Now we have a formal counter-argument, democratically crafted by 100 scientists with a passion for the p and published online for all to read. But don't for a moment think this will be the last word on the matter.
Any scientist worth their salt is familiar with the so-called p-value, a statistical measurement set by broad consensus at 0.05. That 'p', by the way, stands for probability.
In straight-forward terms, the figure sets a benchmark of how much confidence a researcher and their peers should invest into a set of given results.
More precisely, the p-value is a measure of getting the exact same results if the null-hypothesis – the counter of your awesome prediction – is actually true.
For most things in science, we're moderately comfortable with a risk of 0.05 (or 5 percent chance) – it means there's a good chance your hypothesis is a true reflection of the world.
This number has been settled on for just over half a century, when the British statistician Ronald Fisher suggested, "We shall not often be astray if we draw a conventional line at 0.05."
Fast forward to mid-2017; a number of prominent scientists were no longer convinced they 'shall not often be astray', proclaiming an emerging problem called the replication crisis could be improved if we made the figure 0.005 instead.
Their claim isn't a new one. Researchers have argued before that the 'fickle p-value' deserves to be used cautiously.

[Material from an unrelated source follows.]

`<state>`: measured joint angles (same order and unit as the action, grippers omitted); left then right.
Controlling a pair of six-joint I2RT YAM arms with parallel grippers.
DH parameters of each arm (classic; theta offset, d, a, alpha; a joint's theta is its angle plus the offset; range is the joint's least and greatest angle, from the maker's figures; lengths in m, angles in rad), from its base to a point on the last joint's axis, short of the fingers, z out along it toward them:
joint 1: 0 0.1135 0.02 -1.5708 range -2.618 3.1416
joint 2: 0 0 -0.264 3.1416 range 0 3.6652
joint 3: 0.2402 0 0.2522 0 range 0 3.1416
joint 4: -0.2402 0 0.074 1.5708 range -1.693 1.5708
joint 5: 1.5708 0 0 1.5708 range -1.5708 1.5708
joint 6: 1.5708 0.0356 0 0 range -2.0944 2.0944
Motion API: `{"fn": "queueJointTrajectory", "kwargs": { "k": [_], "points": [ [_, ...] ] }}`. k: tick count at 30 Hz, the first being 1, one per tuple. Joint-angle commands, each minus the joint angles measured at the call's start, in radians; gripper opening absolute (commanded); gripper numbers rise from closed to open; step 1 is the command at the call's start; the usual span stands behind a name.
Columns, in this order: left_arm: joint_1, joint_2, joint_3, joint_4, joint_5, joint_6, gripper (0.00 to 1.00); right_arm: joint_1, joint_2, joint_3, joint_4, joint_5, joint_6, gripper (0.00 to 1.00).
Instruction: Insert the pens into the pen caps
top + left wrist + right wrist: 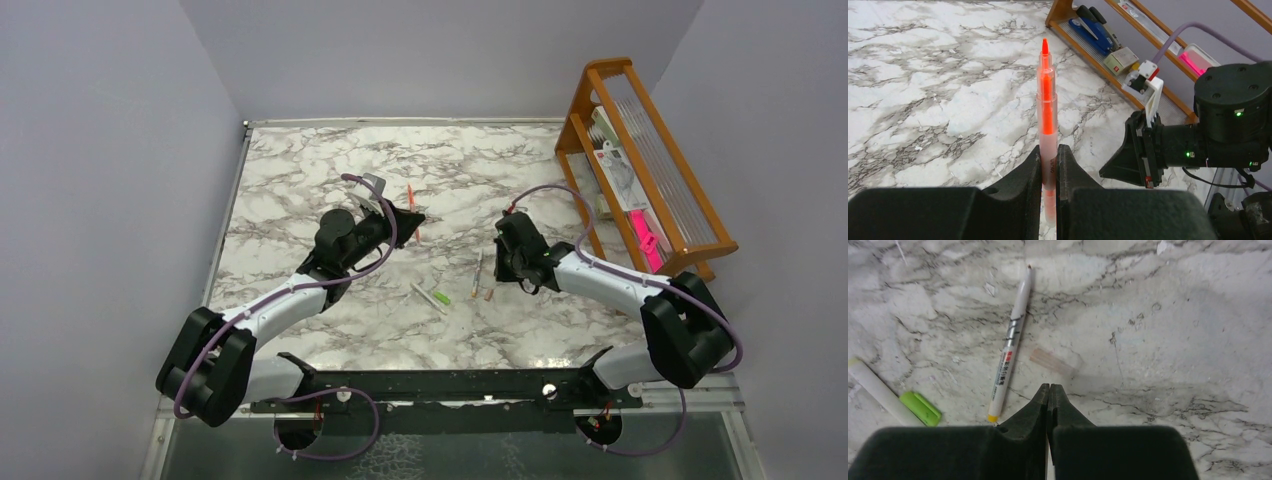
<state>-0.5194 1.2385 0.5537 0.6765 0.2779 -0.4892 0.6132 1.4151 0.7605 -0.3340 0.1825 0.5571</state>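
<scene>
Left tool (1049, 160) clamped on orange pen (1046, 100), right tool (1049, 395) pinched closed, tan cap (1052, 362) just ahead, white pen (1010, 347) ahead-left.

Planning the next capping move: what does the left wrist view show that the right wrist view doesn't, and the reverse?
Left wrist only: the left pincer clamped on the orange pen, its tip pointing away, with the right arm and the wooden rack beyond.
Right wrist only: ahead of the shut, empty right pincer lie a white pen, a pale cap, and a green cap beside a second pen.
Both: the marble table.
</scene>
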Motion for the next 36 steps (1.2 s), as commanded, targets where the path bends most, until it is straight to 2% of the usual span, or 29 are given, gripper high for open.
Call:
{"fn": "queueJointTrajectory", "kwargs": {
  "k": [1,27,36],
  "points": [
    [-0.005,0.011,0.021,0.009,-0.016,0.013,0.0,-0.004,-0.019,-0.051,0.053,-0.073,0.044,0.01],
    [-0.009,0.011,0.01,0.005,-0.01,0.006,0.0,-0.028,0.116,-0.001,0.089,0.011,0.071,0.01],
    [-0.009,0.039,0.015,0.005,-0.005,0.004,0.0,-0.038,0.184,0.062,0.067,0.102,0.043,0.01]
  ]
}}
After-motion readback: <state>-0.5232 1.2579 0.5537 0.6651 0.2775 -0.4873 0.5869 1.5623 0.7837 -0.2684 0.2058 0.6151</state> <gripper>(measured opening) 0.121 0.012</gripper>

Across many fields, from psychology to oncology, scientists have struggled to reproduce the results of influential experiments, prompting scientists to ask if we're too relaxed about what we should accept as solid evidence.
Theoretically, lowering the p-value benchmark would require researchers to meet stricter experimental conditions in order to make their work statistically significant.

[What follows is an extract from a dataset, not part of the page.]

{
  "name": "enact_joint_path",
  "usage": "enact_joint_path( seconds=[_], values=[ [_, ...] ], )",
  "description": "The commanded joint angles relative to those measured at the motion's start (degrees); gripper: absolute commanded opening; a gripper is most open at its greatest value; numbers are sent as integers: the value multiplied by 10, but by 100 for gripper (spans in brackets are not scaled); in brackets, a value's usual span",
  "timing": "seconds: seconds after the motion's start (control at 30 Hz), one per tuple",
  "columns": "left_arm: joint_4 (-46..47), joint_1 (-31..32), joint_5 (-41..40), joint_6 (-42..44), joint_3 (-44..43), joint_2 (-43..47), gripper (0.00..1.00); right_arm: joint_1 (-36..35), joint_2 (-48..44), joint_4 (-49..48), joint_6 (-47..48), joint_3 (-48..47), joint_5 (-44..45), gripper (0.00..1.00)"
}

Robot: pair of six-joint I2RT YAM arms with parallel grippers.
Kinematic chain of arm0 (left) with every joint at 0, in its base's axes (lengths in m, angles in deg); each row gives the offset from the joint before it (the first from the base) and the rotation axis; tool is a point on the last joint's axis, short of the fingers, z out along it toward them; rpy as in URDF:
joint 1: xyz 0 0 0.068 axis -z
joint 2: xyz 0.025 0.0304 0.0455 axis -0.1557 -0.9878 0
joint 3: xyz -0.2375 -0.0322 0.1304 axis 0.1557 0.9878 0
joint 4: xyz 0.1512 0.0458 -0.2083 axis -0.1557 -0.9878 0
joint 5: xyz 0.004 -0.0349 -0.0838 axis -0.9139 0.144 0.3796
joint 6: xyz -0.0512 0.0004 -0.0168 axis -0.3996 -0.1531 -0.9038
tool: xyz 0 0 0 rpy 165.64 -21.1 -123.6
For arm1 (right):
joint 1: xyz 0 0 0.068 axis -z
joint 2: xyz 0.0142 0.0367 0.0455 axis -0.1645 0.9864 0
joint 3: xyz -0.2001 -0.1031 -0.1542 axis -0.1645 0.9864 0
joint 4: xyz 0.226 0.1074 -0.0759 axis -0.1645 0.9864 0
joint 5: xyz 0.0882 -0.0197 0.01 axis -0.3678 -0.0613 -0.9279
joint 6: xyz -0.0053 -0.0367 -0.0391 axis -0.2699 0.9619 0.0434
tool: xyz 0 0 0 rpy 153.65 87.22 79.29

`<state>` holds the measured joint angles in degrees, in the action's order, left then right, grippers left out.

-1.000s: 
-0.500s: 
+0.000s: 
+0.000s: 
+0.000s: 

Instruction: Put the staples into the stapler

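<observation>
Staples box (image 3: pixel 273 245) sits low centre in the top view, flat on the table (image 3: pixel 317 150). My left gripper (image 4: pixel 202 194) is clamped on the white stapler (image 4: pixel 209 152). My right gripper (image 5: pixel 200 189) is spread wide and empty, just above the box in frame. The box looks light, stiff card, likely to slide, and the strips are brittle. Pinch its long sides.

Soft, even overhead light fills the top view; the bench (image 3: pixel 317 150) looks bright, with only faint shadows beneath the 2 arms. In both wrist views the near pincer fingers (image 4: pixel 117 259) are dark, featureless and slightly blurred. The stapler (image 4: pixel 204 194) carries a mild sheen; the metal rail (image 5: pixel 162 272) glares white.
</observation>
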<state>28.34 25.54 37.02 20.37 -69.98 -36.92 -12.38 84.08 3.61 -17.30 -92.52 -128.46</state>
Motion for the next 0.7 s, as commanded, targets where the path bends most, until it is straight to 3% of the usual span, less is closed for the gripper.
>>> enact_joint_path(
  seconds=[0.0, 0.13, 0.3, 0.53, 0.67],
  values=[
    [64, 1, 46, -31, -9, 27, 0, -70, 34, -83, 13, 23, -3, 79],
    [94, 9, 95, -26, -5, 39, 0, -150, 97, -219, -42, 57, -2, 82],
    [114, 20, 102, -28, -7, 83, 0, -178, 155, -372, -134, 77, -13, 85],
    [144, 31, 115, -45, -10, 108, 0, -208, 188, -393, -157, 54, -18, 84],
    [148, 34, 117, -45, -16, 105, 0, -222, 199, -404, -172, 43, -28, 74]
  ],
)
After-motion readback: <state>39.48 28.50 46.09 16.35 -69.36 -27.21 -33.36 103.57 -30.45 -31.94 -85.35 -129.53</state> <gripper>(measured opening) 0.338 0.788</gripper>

But one Dutch psychologist thinks it amounts to some "horribly bad advice".
Last year, Daniël Lakens from Eindhoven University of Technology joined forces with more than 100 other scientists and passionate advocates from around the globe to collaborate on an argument for why changing the p-value would be a super bad idea.

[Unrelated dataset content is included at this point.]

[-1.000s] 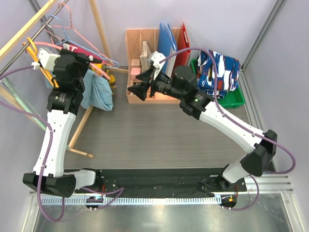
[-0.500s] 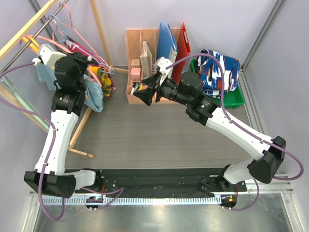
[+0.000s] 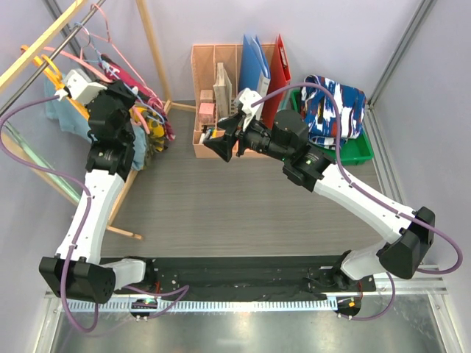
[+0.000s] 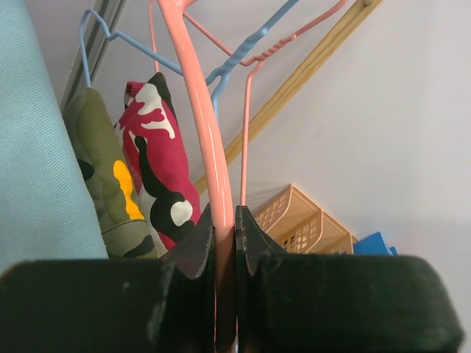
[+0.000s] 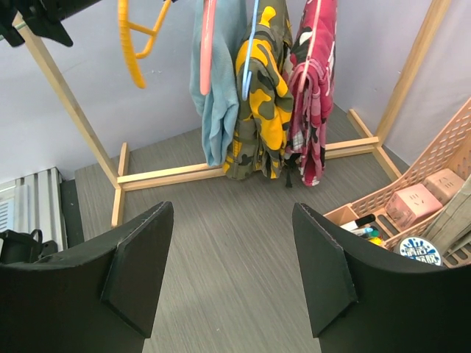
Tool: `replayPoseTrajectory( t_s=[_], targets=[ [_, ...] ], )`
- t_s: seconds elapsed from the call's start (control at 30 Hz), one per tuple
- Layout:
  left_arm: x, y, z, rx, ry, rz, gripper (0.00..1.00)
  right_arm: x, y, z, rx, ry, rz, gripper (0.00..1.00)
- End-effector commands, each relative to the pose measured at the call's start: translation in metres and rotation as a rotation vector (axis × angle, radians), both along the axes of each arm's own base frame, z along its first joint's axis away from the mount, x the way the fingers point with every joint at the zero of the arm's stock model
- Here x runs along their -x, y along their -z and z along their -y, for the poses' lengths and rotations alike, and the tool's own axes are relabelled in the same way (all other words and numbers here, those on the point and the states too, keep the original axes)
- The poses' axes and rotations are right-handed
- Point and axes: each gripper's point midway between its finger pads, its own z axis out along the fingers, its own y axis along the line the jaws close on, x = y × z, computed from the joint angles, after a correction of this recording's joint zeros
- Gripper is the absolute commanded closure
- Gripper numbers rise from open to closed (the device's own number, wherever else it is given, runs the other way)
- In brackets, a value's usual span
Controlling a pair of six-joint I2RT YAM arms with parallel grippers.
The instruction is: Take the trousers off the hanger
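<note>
Since a second ago, the left arm has swung leftward along the wooden rack (image 3: 151, 44), and the hanging garments have shifted with it. The right arm has repositioned slightly.

Left gripper (image 4: 224, 224): clenched on the pink hanger (image 4: 197, 110), jaws pressed against the wire from both sides. The light blue trousers (image 5: 217, 95) hang on this hanger, at the left of the row. Just beside them hang the yellow-olive camouflage trousers (image 5: 259, 88), then the pink camouflage trousers (image 5: 313, 81).

Right gripper (image 5: 232, 220): released, jaws wide apart, held above the bench (image 3: 221, 198), facing the rack and well apart from the garments.

At far right, the navy-white-red print trousers (image 3: 335, 107) lie in a green bin (image 3: 360, 151).
</note>
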Motion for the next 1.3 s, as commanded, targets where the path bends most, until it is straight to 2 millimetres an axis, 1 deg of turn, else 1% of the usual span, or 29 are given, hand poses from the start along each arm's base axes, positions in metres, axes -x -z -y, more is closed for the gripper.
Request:
replayPoseTrajectory(
  t_s=[0.0,0.1,0.13,0.2,0.33,0.47,0.57,0.6,0.63,0.7,0.77,0.8,0.83,0.9,0.93,1.0,1.03,1.1,1.13,1.17,1.27],
  targets=[
    [0.035,-0.082,-0.002,-0.096,-0.001,0.308,1.00,-0.004,-0.015,0.005,-0.014,0.033,0.056,0.28],
    [0.042,-0.086,-0.006,-0.105,-0.024,0.372,1.00,-0.007,-0.009,0.004,-0.002,0.039,0.049,0.28],
    [0.042,-0.087,-0.006,-0.112,-0.027,0.375,1.00,-0.008,-0.008,0.003,-0.001,0.039,0.046,0.27],
    [0.045,-0.094,-0.007,-0.122,-0.036,0.406,1.00,-0.008,-0.007,0.003,0.004,0.039,0.044,0.27],
    [0.046,-0.108,-0.002,-0.142,-0.016,0.445,1.00,-0.008,-0.008,0.004,0.007,0.042,0.047,0.27],
    [0.048,-0.115,0.004,-0.166,0.012,0.486,1.00,-0.007,-0.009,0.004,0.006,0.041,0.049,0.27],
    [0.051,-0.113,0.001,-0.143,0.001,0.486,1.00,-0.009,-0.008,0.004,0.009,0.044,0.047,0.27],
    [0.058,-0.116,0.000,-0.139,-0.001,0.504,1.00,-0.009,-0.008,0.004,0.010,0.042,0.046,0.27],
    [0.059,-0.114,0.001,-0.133,0.006,0.506,1.00,-0.009,-0.006,0.003,0.011,0.042,0.041,0.27],
    [0.063,-0.116,0.002,-0.131,0.017,0.514,1.00,-0.009,-0.006,0.002,0.012,0.035,0.037,0.27],
    [0.063,-0.113,0.002,-0.114,0.024,0.499,1.00,-0.008,-0.005,0.001,0.012,0.031,0.032,0.27],
    [0.069,-0.116,0.002,-0.107,0.030,0.505,1.00,-0.007,-0.005,0.001,0.012,0.031,0.032,0.27],
    [0.068,-0.111,0.003,-0.097,0.039,0.484,1.00,-0.006,-0.006,0.002,0.011,0.029,0.033,0.27],
    [0.076,-0.113,0.005,-0.071,0.062,0.499,1.00,-0.006,-0.007,0.004,0.008,0.031,0.033,0.27],
    [0.076,-0.109,0.006,-0.063,0.067,0.487,1.00,-0.004,-0.008,0.004,0.006,0.031,0.034,0.27],
    [0.078,-0.110,0.010,-0.038,0.100,0.486,1.00,-0.004,-0.005,0.005,0.008,0.033,0.020,0.27],
    [0.081,-0.109,0.011,-0.029,0.112,0.471,1.00,-0.003,-0.008,0.007,0.001,0.036,0.020,0.27],
    [0.086,-0.109,0.014,0.000,0.138,0.475,1.00,-0.002,-0.007,0.010,-0.003,0.045,0.013,0.27],
    [0.084,-0.104,0.018,0.010,0.159,0.450,1.00,0.001,-0.010,0.012,-0.019,0.048,-0.002,0.27],
    [0.090,-0.107,0.019,0.019,0.173,0.459,1.00,0.000,-0.008,0.015,-0.020,0.060,-0.013,0.27],
    [0.093,-0.104,0.027,0.063,0.225,0.417,1.00,0.004,-0.005,0.022,-0.018,0.082,-0.054,0.26]
  ],
)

The community worked democratically on a shared Google Docs file, which eventually became the basis of a paper they submitted for peer review.
"It was incredible to see how the document evolved from there," Lakens told Jop de Vrieze at Science.
"People adding, deleting, and adding again. New discussions appearing in the sidelines. It worked like a charm."
The end paper had 88 authors attached. Titled "Justify your alpha", it was recently accepted for publishing by Nature Human Behaviour.
Lakens and his fellow authors agree there seems to be a problem with replication, and that a universal value of 0.05 is undesirable.
Their argument against setting a new limit of 0.005 boils down to three points:
- Nobody has shown that the problem with replication is the result of a high p-value;
- The arguments in favour of dropping the 0.05 p-value don't logically imply it should be applied across all fields and disciplines;
- There are negative consequences to consider.
As Lakens puts it, "Why prescribe a single p-value, when science is so diverse?"
Some high-stakes studies would certainly require high levels of confidence.
But excluding studies for want of an impossible sample size could also close off areas of study that could become increasingly productive with time.
There are no high councils of science to turn to on these matters, so it's unlikely the debate will be settled soon.
Maybe it'll never fully come to rest, with advocates on either side pushing and shoving that little number back and forth far into the future.
We can only hope that's true. It's democratic discussions such as these that make science so incredibly powerful.